The Builders They Named Next

As the conversation closed, I asked Allen and Hayes to name other builders in Minnesota whose work deserves greater visibility.

Their answers were telling.

They named Legacy Building in South Minneapolis, a Black-owned entertainment space they described as a major inspiration for what FairPlay is trying to become. They also named Miguel of Lito’s Burritos on Lake Street, whom Allen met in protest spaces before watching him build his own brick-and-mortar business into what he called a true third space where people can gather and feel safe.

In both cases, the choices reinforced something that had already become clear over the course of the interview. When Allen and Hayes talk about building, they do not mean status. They mean environments. Places where people can enter, work, rest, eat, rehearse, create, and belong.

That understanding places FairPlay squarely within the purpose of Builders of Minnesota.

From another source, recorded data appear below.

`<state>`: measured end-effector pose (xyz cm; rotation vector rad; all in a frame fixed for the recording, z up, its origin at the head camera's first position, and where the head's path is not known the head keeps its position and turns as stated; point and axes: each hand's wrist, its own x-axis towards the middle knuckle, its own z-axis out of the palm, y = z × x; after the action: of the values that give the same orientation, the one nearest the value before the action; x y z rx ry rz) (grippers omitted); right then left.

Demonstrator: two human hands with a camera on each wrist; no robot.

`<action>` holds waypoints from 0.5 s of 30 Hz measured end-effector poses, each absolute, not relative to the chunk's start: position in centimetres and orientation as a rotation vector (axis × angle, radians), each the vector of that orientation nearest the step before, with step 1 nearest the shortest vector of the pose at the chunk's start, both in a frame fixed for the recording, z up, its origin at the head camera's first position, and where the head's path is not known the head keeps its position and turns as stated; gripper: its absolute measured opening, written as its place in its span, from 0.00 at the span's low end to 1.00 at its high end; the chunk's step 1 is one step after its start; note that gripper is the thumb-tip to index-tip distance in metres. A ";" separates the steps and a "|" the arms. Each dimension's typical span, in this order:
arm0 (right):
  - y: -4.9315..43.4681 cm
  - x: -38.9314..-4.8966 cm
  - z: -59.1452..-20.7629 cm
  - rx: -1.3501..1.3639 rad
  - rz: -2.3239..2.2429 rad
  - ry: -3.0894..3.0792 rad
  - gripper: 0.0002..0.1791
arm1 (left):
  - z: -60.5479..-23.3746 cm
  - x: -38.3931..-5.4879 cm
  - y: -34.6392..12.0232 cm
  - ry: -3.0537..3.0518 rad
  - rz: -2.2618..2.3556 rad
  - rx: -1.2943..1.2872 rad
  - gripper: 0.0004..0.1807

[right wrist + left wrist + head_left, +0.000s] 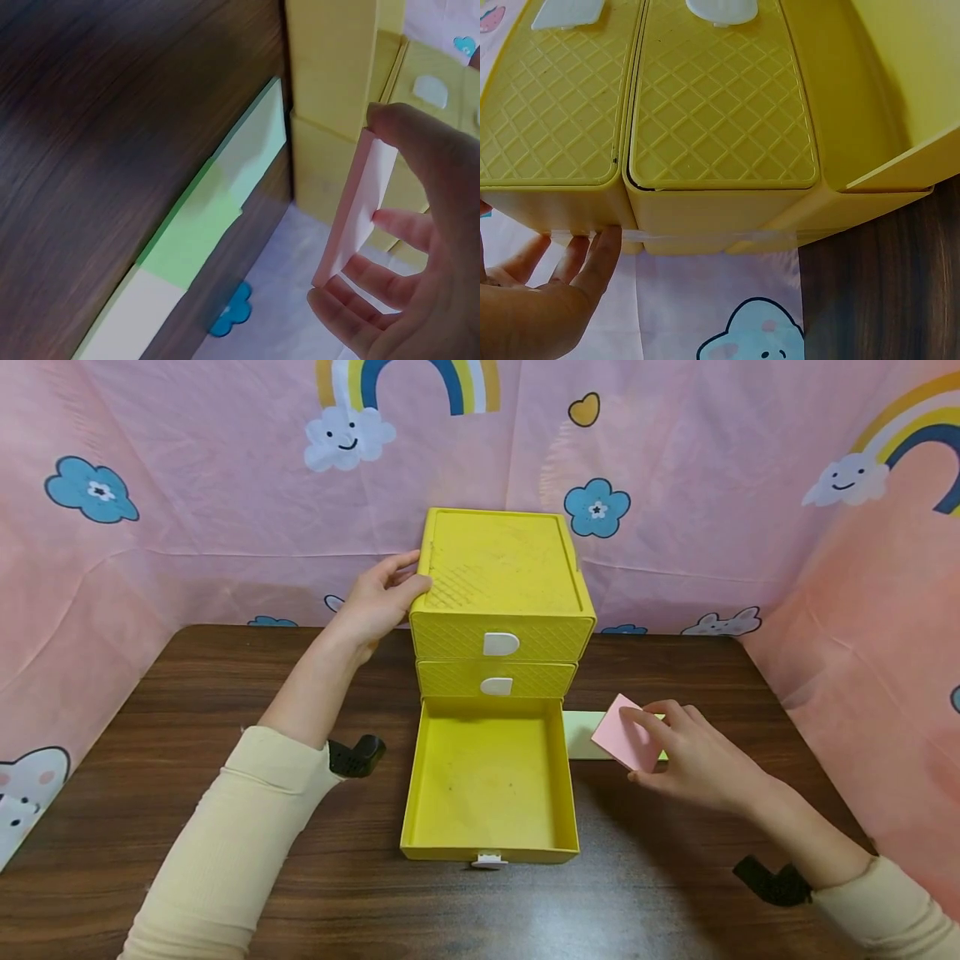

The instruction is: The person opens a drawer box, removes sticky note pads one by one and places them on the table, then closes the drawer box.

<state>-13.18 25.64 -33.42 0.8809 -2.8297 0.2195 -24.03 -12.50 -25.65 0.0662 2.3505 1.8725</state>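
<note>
A yellow drawer cabinet [504, 560] stands on the table with its bottom drawer [491, 785] pulled out and two upper drawers closed. My left hand [382, 602] rests against the cabinet's upper left side, its fingertips touching the side wall in the left wrist view and its thumb at the top edge. My right hand [693, 752] pinches a pink sticky note pad [628, 735] between thumb and fingers, to the right of the open drawer. Below it on the table lies a pale green sticky note pad [581, 735], in line with a brighter green pad [191, 232] and a whitish pad [127, 315].
The dark wooden table [300, 877] meets a pink patterned cloth [247, 485] at the back and sides. White handles mark the drawers, including the upper handle [501, 644]. Inside the pulled-out drawer only its bare yellow floor shows.
</note>
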 end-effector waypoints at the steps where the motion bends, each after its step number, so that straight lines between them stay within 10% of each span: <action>1: 25.8 -13.3 -33.5 0.867 0.224 -2.836 0.41 | -25.6 -24.0 -12.5 2.350 1.871 0.066 0.30; 15: 29.0 -14.1 -34.8 0.670 0.238 -2.995 0.39 | -25.7 -23.9 -12.6 2.336 1.885 0.072 0.30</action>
<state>-14.12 28.96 -34.80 0.6702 -2.9954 0.2377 -23.94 -12.58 -25.70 0.0725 2.3364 1.8852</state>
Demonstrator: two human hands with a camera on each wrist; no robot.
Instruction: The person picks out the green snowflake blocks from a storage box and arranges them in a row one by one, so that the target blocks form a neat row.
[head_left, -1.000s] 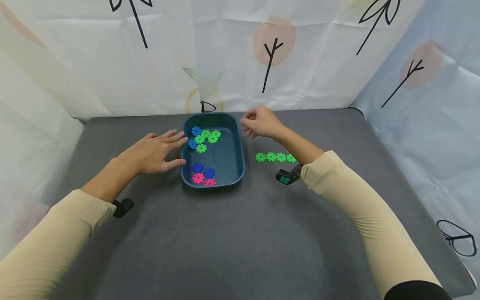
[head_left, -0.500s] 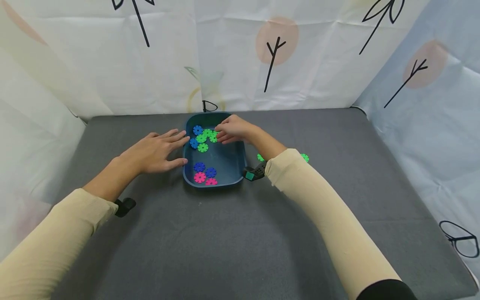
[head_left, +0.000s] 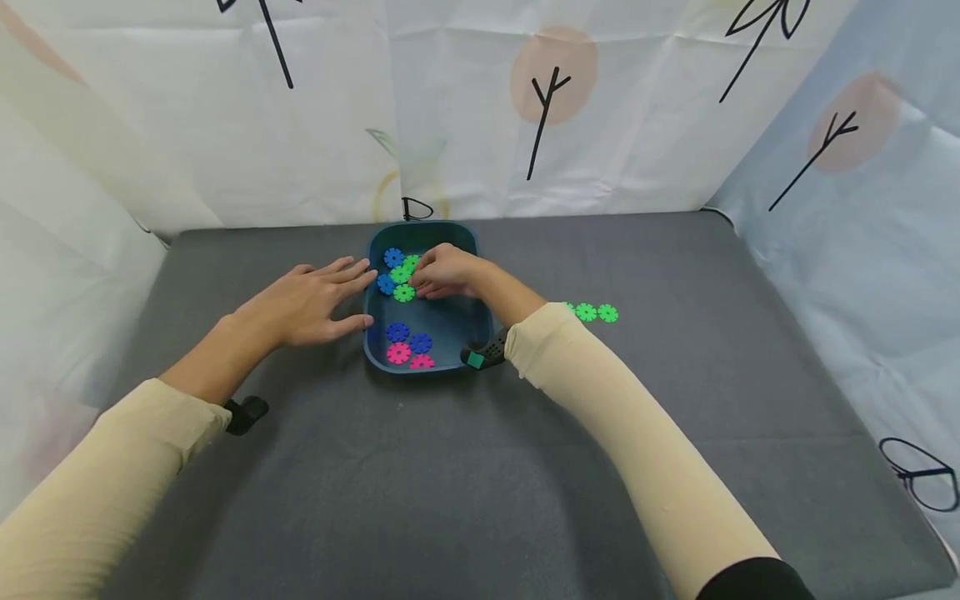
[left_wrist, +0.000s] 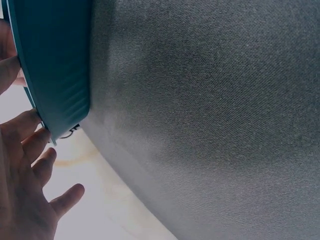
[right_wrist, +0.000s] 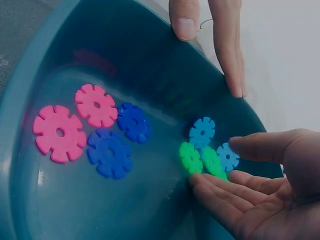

What Allen and Hayes are constructing is not merely a studio and not merely a brand. It is a modest but meaningful piece of civic and cultural infrastructure. It is a room built by hand and sustained by belief, where access is priced low enough to matter and where the next artist, producer, or creator might begin not because they finally became wealthy enough, but because someone decided that wealth should not be the deciding factor in whether their voice deserves a chance.

In Minnesota, that is not a side story. It is one of the central stories of our time.

Because the future of a music culture is not determined only by the stars it celebrates. It is also determined by the doors it holds open.

And in St. Paul, in a studio built with labor, conviction, and community trust, Matt Allen and Ryan Hayes are holding one of those doors open right now.